### [WORK ITEM]
Locate the line that contains "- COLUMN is" in the entries below, then repeat it and every following line through the line that contains "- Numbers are", exactly, and no others.

### [INFORMATION GIVEN]

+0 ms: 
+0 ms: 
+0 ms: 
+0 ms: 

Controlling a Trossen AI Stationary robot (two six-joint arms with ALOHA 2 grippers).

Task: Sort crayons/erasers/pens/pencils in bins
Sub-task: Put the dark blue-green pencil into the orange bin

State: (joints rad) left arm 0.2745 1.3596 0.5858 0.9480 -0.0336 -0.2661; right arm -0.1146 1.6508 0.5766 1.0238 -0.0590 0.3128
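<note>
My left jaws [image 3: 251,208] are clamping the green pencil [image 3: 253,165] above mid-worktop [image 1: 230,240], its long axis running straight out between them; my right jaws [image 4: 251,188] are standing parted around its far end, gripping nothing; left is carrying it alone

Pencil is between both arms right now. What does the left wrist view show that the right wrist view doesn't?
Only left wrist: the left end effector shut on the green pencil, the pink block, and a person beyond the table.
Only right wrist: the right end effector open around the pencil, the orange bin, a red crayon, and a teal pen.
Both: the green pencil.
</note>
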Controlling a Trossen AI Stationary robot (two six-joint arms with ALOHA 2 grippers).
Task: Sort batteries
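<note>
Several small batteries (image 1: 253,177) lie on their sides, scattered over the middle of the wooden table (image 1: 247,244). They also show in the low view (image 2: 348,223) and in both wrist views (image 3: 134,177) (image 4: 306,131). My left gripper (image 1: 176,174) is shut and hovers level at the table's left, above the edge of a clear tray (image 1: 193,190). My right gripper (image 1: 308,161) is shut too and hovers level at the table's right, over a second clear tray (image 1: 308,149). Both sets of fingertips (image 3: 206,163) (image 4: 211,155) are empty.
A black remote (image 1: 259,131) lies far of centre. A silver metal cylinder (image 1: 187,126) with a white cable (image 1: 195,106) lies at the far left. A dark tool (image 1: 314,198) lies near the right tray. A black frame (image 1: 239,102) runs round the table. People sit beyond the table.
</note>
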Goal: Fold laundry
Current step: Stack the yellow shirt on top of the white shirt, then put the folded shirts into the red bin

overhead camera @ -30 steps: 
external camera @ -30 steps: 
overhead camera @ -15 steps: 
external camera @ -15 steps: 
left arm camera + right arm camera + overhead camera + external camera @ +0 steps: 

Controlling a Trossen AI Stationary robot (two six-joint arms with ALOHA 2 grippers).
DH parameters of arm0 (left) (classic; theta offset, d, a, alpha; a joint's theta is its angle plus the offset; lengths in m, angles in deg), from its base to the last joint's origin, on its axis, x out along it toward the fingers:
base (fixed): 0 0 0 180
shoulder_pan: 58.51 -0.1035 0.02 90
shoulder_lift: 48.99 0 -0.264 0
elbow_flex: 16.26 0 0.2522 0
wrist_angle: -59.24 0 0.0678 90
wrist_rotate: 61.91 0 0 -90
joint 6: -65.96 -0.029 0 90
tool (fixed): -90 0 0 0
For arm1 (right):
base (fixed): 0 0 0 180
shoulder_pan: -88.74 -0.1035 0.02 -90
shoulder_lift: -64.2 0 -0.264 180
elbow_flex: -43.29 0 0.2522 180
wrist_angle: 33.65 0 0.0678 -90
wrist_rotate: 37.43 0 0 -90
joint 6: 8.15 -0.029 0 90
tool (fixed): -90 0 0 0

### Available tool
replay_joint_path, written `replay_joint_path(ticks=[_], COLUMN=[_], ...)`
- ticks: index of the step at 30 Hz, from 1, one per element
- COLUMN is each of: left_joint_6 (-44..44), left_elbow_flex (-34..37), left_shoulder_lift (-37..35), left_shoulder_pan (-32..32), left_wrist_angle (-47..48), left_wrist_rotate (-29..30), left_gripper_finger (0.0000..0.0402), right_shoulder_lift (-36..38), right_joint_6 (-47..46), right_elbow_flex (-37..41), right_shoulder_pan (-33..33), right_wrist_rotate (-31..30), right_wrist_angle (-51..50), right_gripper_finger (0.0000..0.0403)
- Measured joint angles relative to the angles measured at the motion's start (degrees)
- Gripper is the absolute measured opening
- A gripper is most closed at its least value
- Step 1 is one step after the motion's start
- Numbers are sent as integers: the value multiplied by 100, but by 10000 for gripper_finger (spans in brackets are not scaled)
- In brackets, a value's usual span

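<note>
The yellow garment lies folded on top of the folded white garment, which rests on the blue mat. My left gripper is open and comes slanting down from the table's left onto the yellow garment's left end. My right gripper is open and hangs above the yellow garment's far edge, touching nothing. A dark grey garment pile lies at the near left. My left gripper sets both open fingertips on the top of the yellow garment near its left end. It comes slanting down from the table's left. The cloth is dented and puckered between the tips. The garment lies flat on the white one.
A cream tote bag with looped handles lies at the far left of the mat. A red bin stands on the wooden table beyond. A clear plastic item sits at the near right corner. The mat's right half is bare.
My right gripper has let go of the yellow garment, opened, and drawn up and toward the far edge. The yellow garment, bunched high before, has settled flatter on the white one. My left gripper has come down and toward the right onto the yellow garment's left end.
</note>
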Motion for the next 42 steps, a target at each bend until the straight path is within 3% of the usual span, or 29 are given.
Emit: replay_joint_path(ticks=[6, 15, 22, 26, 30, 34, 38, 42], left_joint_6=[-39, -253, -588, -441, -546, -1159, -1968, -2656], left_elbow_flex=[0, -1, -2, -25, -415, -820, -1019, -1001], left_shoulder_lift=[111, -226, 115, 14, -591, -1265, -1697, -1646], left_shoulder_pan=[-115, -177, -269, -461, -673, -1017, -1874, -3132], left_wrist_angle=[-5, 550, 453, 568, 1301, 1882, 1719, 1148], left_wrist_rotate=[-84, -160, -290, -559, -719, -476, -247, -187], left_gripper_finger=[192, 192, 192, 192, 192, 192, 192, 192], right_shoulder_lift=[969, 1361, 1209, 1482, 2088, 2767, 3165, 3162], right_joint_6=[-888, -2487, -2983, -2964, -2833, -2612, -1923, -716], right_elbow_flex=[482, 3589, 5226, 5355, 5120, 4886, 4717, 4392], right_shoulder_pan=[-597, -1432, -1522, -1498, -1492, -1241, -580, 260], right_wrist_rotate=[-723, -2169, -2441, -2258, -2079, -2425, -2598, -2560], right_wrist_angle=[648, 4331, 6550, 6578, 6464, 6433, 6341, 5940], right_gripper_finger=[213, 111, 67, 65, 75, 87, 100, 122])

### [TASK ANSWER]
- COLUMN is each of: left_joint_6 (-44..44), left_elbow_flex (-34..37), left_shoulder_lift (-37..35), left_shoulder_pan (-32..32), left_wrist_angle (-47..48), left_wrist_rotate (-29..30), left_gripper_finger (0.0000..0.0402), right_shoulder_lift (-36..38), right_joint_6 (-47..46), right_elbow_flex (-37..41), right_shoulder_pan (-33..33), right_wrist_rotate (-31..30), right_wrist_angle (-51..50), right_gripper_finger (0.0000..0.0403)
- Measured joint angles relative to the angles measured at the motion's start (degrees)
- Gripper is the absolute measured opening
- A gripper is most closed at its least value
- Step 1 is one step after the motion's start
- Numbers are sent as integers: the value multiplied by 100, but by 10000 for gripper_finger (spans in brackets are not scaled)

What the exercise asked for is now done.